Your Dockerfile Is a Contract

· 4 min read dockerkubernetesdevopsopinion

There’s a Dockerfile in Josh’s building-microservices project. It’s fine. It installs dependencies, copies code, exposes a port, runs a command. It works. And like most Dockerfiles in most repos, it was written to answer one question: “how do I get this thing into a container?” That’s the wrong question.

The right question is: “what promises is this container making to the platform that runs it?”

A Dockerfile is a contract between your application and your orchestrator. Every instruction in it is a clause. The base image is a dependency declaration. The EXPOSE is a port promise. The USER directive is a security posture. The HEALTHCHECK (if it exists — it usually doesn’t) is a liveness commitment. The entrypoint is the interface definition. When Kubernetes pulls your image and schedules it onto a node, it’s trusting that the contract is honest. Most contracts aren’t.

Here’s what I see constantly: Dockerfiles that run as root. Not because the application needs root, but because nobody added a USER directive, and the default is root, and it worked, so nobody questioned it. In a development context, this is lazy but harmless. In Kubernetes, it means your pod has root access to the container filesystem and, depending on your security context configuration, potentially to the host. You’ve just given your web server the keys to the node. The contract said “I need full privileges” when it meant “I never thought about privileges.”

The multi-stage build isn’t about image size. It’s about attack surface. Yes, your Go binary doesn’t need the entire Go toolchain at runtime. Everyone knows that. But the real value of a multi-stage build is that the final image contains exactly what the application needs and nothing else. No curl. No wget. No package manager. No shell, if you’re building from scratch or distroless. When your container gets compromised (not if — when), the attacker’s toolkit is whatever you left in the image. A 12MB distroless image with a single static binary is a very boring place to be if you’re an attacker. A 900MB Ubuntu-based image with apt and bash and netcat is a playground.

Josh’s Go service project (Ardan Labs’ service starter kit) gets this right. The final image is minimal. The binary is statically compiled. The contract says: “I am one process, I need one port, I run as a non-root user, and there is nothing else here.” That’s a good contract.

The Python microservices are a different story, and this isn’t a Python criticism — it’s a dynamic language reality. You need a runtime. You need your dependencies installed. You probably need some system libraries for whatever C extensions your transitive dependencies pull in. The image is bigger. The attack surface is wider. The contract is more complex. This is fine, as long as you’re honest about it.

Honesty in a Dockerfile looks like this:

A health check endpoint that actually checks something meaningful. Not “the process is running” — Kubernetes already knows that from the process status. A real health check: can you reach the database? Is the cache connected? Are your downstream dependencies responsive? The HEALTHCHECK instruction (or the Kubernetes livenessProbe and readinessProbe that replace it) is the container telling the platform “here’s how you know I’m actually working, not just alive.”
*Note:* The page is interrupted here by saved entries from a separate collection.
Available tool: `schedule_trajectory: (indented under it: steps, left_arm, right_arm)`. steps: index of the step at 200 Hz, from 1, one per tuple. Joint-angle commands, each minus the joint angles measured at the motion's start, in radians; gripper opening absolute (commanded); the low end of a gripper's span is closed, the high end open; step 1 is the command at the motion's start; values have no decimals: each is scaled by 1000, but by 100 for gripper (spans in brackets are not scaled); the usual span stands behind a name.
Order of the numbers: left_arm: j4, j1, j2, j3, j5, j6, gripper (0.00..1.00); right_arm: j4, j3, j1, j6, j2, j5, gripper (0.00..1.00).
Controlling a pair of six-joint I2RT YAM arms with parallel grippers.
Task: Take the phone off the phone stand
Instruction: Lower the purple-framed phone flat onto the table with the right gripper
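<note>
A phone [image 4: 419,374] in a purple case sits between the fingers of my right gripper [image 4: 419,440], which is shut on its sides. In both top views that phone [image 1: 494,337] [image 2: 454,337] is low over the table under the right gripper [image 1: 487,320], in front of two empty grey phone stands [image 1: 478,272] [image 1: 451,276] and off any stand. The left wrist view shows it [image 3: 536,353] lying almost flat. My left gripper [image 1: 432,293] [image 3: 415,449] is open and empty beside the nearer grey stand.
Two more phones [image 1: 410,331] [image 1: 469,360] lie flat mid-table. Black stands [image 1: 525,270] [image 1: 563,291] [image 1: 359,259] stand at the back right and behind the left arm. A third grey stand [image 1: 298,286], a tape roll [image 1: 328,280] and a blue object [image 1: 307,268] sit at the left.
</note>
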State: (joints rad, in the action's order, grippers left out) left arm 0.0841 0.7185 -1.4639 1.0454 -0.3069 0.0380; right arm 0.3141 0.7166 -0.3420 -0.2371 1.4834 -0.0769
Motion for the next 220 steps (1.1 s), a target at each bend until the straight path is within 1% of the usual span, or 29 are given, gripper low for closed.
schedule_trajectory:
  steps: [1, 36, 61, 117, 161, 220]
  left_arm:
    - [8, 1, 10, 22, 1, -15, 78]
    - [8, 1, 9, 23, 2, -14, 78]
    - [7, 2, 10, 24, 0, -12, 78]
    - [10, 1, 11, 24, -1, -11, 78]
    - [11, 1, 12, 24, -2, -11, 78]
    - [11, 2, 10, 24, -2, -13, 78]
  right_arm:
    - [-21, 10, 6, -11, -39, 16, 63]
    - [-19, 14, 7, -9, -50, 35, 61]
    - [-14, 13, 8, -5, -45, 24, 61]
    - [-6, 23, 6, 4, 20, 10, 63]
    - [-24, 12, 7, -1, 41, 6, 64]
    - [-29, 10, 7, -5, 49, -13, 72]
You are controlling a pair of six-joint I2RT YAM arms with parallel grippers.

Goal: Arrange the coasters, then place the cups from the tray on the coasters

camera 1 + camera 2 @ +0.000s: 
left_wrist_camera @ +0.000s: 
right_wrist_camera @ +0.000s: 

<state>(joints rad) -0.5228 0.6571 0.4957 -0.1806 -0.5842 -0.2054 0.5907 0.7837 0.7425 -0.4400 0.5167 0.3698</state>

A non-root user. Always. Create a user in the Dockerfile, switch to it. If your application needs to bind to port 80, don’t run as root — change the port to 8080 and let the Service or Ingress handle the mapping. The container’s internal port number is an implementation detail. The contract should never require elevated privileges for a web server.

Explicit signal handling. When Kubernetes wants to stop your pod, it sends SIGTERM. Your application gets a grace period (default 30 seconds) to shut down cleanly. If your Dockerfile’s entrypoint is a shell script that launches your app, the shell eats the SIGTERM and your app never sees it. It gets SIGKILL after the grace period. Connections drop. Transactions abort. Data might corrupt. Using exec in your entrypoint script, or better yet, making the binary the direct entrypoint, means SIGTERM goes where it’s supposed to go. This is a contract clause that most people don’t know they’re violating.
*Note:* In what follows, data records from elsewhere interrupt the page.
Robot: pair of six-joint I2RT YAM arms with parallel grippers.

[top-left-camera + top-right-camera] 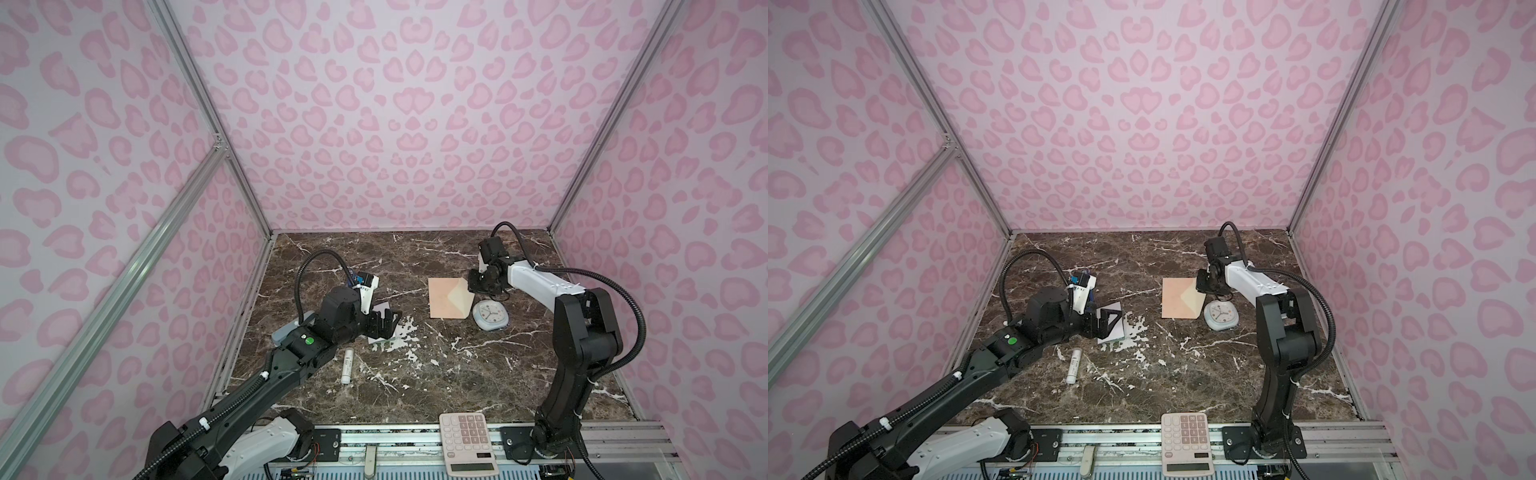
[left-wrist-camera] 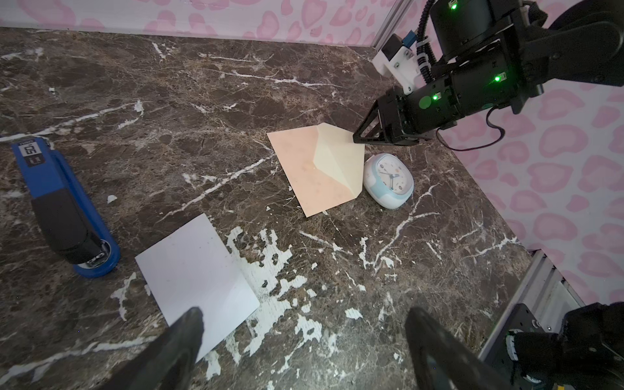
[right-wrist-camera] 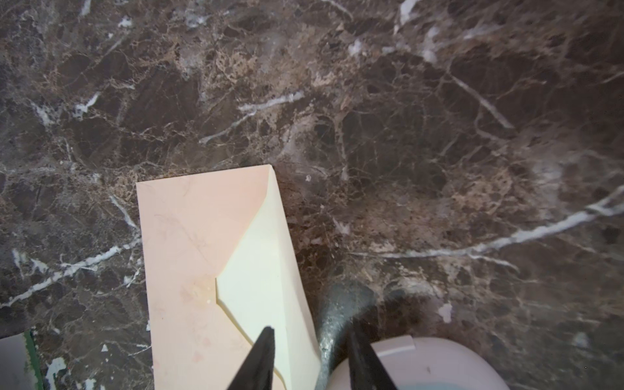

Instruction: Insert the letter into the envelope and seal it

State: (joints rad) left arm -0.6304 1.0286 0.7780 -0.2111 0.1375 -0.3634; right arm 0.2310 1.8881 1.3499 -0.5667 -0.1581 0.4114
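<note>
Left fingers (image 2: 182, 337) spread over letter (image 2: 196, 270); right fingers (image 3: 265, 354) apart, perhaps straddling envelope (image 3: 189, 253) edge.

stapler (image 2: 64, 209) label: "50"; smaller print there unreadable

- Blue stapler (image 2: 64, 209), lying flat on my marble table (image 1: 415, 374).
- White-and-blue clock (image 1: 490, 314), face up.
- White tube (image 1: 347, 365), on its side.
- White calculator (image 1: 467, 442), at my near edge.

Soft even light, slight blur.
</note>
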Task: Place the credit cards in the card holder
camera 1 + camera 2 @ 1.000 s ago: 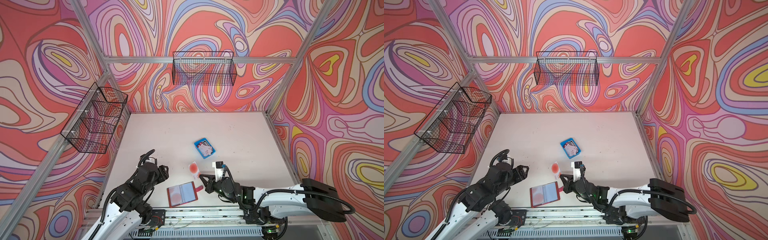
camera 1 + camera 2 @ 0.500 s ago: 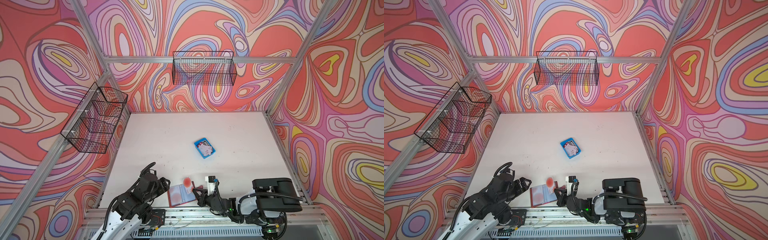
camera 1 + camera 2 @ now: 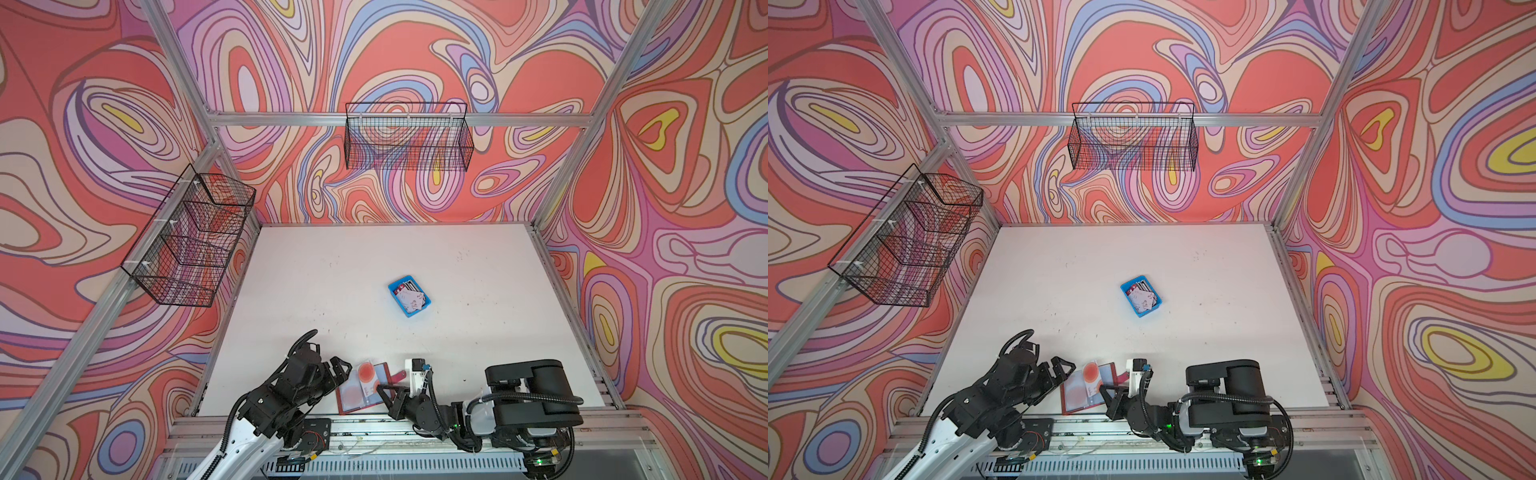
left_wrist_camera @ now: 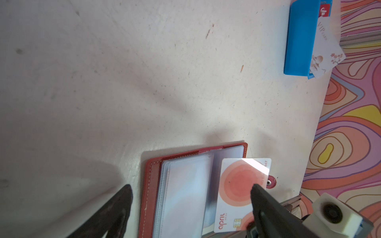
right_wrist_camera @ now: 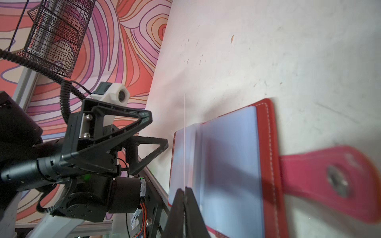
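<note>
— Where is the card holder (image 3: 353,401)?
— It lies open and flat at the middle of the worktop's (image 3: 478,299) front edge, between the two arms. Its snap tab (image 5: 329,175) sticks out toward the right arm.
— And the jaws?
— The right gripper (image 5: 185,190) has its jaws pressed together on one credit card (image 4: 237,181), held above the page on the tab's side. The left gripper (image 3: 344,374) is just beside the holder's other cover, with its jaws wide apart and nothing between them.
— What do the wrist cameras add to both top views?
— The right wrist view shows that card edge-on, as a thin pale line over the clear sleeves. I cannot tell whether it touches them. The same view shows the left gripper's triangular fingers (image 5: 148,117) standing apart. The left wrist view shows the card's face: orange rings, a gold chip and "april" in red.
— Any other writing?
— "VIP CARD" is on a white card among the other credit cards (image 4: 326,47) in the blue tray (image 4: 299,41). The red-printed card behind it is too small to read. None of this lettering is legible in the top views.
— Where is the tray?
— It is near the worktop's middle, well apart from the holder and both grippers.
</note>
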`<action>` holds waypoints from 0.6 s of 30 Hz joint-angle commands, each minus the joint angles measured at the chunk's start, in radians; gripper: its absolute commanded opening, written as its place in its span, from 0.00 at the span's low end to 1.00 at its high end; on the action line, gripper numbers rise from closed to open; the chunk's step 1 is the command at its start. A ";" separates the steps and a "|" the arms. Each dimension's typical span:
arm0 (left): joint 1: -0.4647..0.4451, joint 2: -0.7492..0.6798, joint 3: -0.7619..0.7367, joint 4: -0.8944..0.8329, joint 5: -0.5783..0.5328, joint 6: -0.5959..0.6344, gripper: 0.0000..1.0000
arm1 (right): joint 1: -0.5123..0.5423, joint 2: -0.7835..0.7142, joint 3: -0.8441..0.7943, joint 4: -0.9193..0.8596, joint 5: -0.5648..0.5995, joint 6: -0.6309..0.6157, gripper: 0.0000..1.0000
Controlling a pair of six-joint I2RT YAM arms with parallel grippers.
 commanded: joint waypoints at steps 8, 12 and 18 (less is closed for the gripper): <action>0.006 0.082 -0.037 0.135 0.051 -0.032 0.92 | 0.014 0.036 -0.012 -0.008 0.067 0.107 0.00; 0.006 0.109 -0.040 0.155 0.053 -0.029 0.92 | 0.016 0.060 0.007 -0.017 0.057 0.120 0.00; 0.006 0.124 -0.039 0.153 0.060 -0.026 0.93 | 0.022 0.069 0.016 -0.037 0.065 0.137 0.00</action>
The .dockerignore is part of the contract too. Every file in your build context that isn’t in .dockerignore is a file that could end up in your image if a COPY . . goes wrong. Your .env file with database credentials. Your .git directory with your entire commit history. Your node_modules that you meant to rebuild inside the container but accidentally included from the host. The build context is the blast radius of a careless COPY, and .dockerignore is the containment.
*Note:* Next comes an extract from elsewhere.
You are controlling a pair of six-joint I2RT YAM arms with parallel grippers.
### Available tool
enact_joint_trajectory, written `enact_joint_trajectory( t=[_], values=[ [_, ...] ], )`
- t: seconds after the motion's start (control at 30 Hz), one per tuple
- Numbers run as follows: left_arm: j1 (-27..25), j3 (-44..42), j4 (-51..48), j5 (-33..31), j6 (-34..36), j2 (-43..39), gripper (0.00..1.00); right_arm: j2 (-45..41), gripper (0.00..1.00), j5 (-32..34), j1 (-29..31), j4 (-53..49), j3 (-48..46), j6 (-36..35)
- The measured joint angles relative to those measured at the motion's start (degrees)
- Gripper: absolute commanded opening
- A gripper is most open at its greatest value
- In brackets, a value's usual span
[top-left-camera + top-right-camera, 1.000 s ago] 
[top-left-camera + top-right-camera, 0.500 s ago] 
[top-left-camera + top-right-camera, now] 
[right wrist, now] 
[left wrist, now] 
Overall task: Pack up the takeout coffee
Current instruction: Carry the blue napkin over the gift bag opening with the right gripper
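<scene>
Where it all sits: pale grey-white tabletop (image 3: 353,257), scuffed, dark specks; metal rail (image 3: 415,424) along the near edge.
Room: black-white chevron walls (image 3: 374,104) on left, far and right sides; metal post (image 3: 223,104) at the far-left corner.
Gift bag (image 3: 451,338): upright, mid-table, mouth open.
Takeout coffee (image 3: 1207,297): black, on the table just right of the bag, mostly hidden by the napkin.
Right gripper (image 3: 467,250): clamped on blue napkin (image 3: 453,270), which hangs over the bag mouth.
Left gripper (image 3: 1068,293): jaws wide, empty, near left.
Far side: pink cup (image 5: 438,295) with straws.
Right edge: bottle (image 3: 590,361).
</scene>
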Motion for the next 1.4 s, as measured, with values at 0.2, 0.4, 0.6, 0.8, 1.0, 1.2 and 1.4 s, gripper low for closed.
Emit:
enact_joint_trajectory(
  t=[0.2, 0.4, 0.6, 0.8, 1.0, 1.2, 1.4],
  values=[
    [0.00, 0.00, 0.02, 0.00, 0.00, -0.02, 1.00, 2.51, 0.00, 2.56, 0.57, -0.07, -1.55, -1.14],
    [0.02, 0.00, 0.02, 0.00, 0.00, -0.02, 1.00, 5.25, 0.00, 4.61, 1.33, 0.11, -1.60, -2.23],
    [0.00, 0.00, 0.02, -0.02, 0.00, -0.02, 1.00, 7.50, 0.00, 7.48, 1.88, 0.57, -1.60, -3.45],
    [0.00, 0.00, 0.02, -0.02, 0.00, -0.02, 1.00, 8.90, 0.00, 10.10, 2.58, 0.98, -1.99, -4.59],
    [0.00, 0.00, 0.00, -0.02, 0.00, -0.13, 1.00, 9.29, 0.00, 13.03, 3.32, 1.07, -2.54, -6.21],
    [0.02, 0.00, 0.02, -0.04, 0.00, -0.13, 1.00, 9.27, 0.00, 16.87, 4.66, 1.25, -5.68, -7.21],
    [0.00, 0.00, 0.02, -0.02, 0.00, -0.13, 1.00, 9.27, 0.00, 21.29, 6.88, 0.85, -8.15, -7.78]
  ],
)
I live in infrastructure. I watch containers get scheduled, probed, restarted, and evicted. The ones that cause problems are almost never the ones with application bugs. They’re the ones with bad contracts — running as root, ignoring signals, lying about their health, shipping build tools in production images. The application might be flawless. The Dockerfile undermines it.

Write your Dockerfile like someone else has to trust it. Because Kubernetes does, and it takes you at your word.